Quelles ont été vos premières actions sur l’île ?
J'ai d'abord été nommé curé d'une paroisse dans une commune au sud du pays ; j'y ai travaillé treize ans dans les rizières avec la population. Puis, après ma mutation à Antananarivo, la capitale, j'ai constaté que des milliers de personnes vivaient dans la pire des misères sur une décharge publique transformée en bidonville. Des enfants étaient abandonnés sur les trottoirs et sur les marchés.
J'ai décidé d'agir avec eux pour améliorer leur sort. Le modèle est simple: les personnes bâtissent leur propre logement et participent, moyennant un salaire, aux activités de la communauté: construction et entretien des villages, enseignement, santé...
Depuis 1989, le mouvement Akamasoa ("Bons amis" en malgache) a ainsi permis de venir en aide à 500 000 personnes, de procurer du travail et un toit à des dizaines de milliers d'exclus en construisant 3 000 maisons réparties en 22 villages, une trentaine d'écoles, trois dispensaires... des cimetières.
Votre vocation de bâtisseur vient-elle de votre père qui était maçon et de votre nom Opeka, qui signifie "brique" en slovène ?
Opeka, en slovène, c'est la brique mais aussi la tuile qui couvre les maisons! Mais c'est grâce à mon père, maçon de profession en Argentine (où sa famille a immigré pour fuir le régime de Tito, la Slovénie faisait alors partie de la République socialiste de Yougoslavie, NDLR), que j'ai appris à me servir de mes bras.
En tant que premier fils, j'ai commencé à travailler avec lui à l'âge de 9 ans. Je l'ai aidé à construire des maisons pour des nécessiteux dans la Cordillère des Andes. C'est là-bas que j'ai consolidé ma vocation. Je me suis dit: "Je vais consacrer ma vie aux pauvres et aux gens oubliés, à l'exemple de Jésus."

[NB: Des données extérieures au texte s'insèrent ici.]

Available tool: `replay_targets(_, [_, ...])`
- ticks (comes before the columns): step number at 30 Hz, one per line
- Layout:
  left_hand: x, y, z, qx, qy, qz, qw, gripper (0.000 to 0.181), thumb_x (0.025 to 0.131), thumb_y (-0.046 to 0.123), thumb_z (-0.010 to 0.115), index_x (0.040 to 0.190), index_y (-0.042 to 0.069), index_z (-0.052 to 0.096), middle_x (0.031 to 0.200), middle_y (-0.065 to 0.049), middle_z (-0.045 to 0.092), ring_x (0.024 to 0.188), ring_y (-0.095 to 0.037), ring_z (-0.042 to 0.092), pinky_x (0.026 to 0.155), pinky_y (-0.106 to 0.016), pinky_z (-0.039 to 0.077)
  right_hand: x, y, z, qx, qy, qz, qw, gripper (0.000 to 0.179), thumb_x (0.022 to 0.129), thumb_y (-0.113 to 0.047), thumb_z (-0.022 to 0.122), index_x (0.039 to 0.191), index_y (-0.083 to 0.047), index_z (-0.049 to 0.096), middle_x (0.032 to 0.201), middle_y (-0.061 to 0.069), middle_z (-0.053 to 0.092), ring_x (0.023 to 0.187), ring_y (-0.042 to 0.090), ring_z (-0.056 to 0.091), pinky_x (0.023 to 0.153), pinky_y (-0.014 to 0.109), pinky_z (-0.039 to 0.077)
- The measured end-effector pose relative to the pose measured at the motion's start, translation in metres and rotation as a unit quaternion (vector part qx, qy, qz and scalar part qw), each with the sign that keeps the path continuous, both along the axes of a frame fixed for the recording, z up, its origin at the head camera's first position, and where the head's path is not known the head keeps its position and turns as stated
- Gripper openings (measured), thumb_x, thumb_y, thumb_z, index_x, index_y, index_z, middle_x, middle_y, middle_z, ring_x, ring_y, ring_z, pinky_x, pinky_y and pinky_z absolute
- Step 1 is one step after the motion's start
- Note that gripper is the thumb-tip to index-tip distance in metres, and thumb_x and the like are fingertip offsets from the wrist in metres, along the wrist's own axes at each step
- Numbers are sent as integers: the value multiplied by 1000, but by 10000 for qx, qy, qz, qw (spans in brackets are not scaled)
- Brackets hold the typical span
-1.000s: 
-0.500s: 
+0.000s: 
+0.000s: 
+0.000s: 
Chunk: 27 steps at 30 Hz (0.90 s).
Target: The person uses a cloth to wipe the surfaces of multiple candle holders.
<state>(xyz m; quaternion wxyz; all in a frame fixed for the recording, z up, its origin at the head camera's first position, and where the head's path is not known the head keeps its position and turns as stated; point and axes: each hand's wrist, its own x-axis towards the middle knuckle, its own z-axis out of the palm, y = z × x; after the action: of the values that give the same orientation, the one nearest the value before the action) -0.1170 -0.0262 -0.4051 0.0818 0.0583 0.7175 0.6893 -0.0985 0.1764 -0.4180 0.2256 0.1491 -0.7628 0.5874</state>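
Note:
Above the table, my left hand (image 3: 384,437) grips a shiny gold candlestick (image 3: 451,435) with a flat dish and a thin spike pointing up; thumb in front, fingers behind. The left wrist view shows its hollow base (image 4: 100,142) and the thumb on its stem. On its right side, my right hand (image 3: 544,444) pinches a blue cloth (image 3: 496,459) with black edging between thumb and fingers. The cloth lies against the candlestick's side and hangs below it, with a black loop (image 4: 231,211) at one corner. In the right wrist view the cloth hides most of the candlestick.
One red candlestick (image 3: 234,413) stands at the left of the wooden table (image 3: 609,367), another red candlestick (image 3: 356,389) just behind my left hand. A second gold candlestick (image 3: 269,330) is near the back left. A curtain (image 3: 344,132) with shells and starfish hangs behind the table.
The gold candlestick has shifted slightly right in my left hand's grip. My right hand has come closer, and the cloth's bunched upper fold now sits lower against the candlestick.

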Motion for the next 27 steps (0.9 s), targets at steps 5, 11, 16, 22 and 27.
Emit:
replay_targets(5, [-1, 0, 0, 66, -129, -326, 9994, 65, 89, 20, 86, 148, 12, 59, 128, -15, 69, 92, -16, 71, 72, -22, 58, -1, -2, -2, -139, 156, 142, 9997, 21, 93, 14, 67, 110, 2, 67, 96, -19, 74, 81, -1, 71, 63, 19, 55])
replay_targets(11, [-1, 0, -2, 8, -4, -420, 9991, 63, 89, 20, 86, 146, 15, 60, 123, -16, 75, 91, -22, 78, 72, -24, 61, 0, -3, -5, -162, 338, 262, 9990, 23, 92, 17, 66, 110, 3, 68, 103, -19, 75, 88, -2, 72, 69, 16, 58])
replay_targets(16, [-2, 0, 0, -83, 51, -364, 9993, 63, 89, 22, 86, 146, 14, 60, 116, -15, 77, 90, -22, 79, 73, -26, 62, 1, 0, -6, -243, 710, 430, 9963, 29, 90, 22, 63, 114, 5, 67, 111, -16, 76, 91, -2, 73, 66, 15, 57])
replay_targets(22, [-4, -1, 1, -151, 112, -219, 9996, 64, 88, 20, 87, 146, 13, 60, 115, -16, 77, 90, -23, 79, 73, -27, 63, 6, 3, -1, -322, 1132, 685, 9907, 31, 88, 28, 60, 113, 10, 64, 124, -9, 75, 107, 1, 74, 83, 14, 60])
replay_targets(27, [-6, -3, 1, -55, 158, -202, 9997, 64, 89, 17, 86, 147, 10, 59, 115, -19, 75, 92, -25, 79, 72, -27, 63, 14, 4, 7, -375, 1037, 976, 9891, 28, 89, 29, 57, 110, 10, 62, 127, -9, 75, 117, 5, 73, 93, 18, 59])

En plus de la misère que vous combattez, Madagascar est souvent touchée par des catastrophes climatiques, quelles sont les conséquences sur vos villages ?

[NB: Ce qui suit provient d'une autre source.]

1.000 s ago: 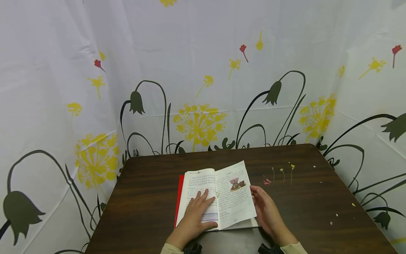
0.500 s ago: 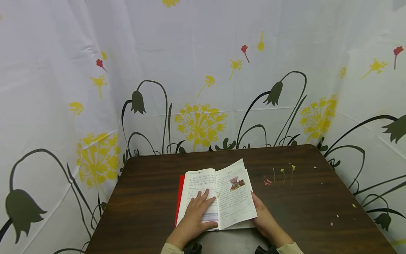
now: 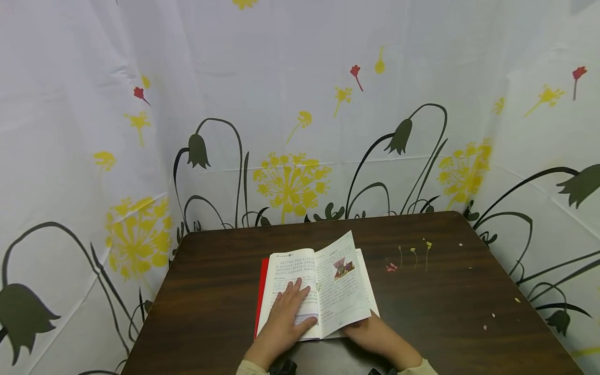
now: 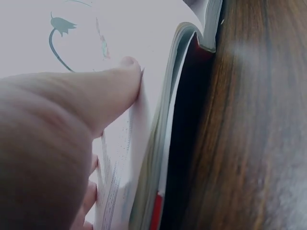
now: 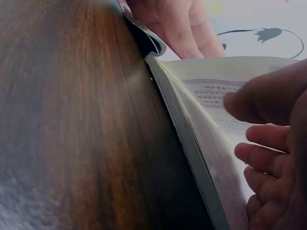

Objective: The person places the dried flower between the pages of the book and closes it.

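Observation:
An open book (image 3: 291, 265) with a red cover edge lies on the dark wooden table. My left hand (image 3: 283, 315) rests with spread fingers on its left page, the thumb near the spine. A right-hand page (image 3: 344, 299), printed with text and a small coloured picture, stands lifted at a slant above the pages beneath. Under its lower edge reaches my right hand (image 3: 375, 336), its fingertips hidden by the page in the head view. From the right wrist, the thumb and loosely bent fingers (image 5: 261, 136) show apart from each other, beside the page's underside.
Right of the book, small yellow flower shapes (image 3: 413, 251) with thin stems and a red one (image 3: 391, 267) lie on the table (image 3: 211, 291). Tiny pale bits (image 3: 493, 315) are scattered farther right. A white curtain (image 3: 281, 78) with printed flowers hangs behind the table.
My right hand has moved left from beside the book to under the lifted page, which now slants farther left and bares more of the page below. My left hand stays on the left page.

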`<state>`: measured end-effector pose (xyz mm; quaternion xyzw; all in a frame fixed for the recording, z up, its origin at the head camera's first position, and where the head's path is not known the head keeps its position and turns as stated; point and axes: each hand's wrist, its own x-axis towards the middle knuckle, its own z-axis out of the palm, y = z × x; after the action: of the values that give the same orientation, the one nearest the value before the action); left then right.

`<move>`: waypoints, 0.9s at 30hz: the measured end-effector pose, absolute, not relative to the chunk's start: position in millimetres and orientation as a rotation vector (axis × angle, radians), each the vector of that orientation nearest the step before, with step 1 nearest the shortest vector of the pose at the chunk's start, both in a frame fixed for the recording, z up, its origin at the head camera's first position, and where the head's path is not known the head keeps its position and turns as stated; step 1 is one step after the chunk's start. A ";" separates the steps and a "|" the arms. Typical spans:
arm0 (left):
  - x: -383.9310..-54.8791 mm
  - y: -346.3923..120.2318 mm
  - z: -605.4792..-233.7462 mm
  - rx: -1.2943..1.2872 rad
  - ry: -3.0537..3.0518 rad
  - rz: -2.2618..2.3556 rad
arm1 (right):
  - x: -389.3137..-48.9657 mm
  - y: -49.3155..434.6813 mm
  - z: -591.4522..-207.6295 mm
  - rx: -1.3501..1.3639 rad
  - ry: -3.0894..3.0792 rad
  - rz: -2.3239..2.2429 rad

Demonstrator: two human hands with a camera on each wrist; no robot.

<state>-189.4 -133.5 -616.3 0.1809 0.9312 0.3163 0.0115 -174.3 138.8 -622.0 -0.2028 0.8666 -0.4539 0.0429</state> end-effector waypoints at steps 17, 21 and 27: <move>-193.9 -138.5 -617.3 0.281 2.952 1.086 | -164.5 132.6 -621.9 -0.949 2.919 -0.912; -194.2 -139.2 -619.1 0.280 2.954 1.098 | -166.0 131.9 -623.9 -0.958 2.891 -0.985; -192.4 -140.3 -618.1 0.315 2.995 1.112 | -175.1 130.8 -631.5 -1.265 2.937 -0.917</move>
<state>-192.4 -140.3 -618.1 0.0981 0.9324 0.3462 -0.0345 -175.1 130.8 -631.5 -0.3788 0.8791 -0.2743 -0.0924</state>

En 2022, certains de nos villages ont été inondés. Environ 200 logements ont été pulvérisés et leurs habitants ont tout perdu. Mais ils n'ont pas baissé les bras et reconstruisent déjà leur maison. Alors je me fais le témoin de ce peuple courageux et leur prête ma voix pour les défendre. Malheureusement, les cyclones passent tous les ans. Mais il y a un autre cyclone, peut être pire, qui affecte la "grande île": la corruption.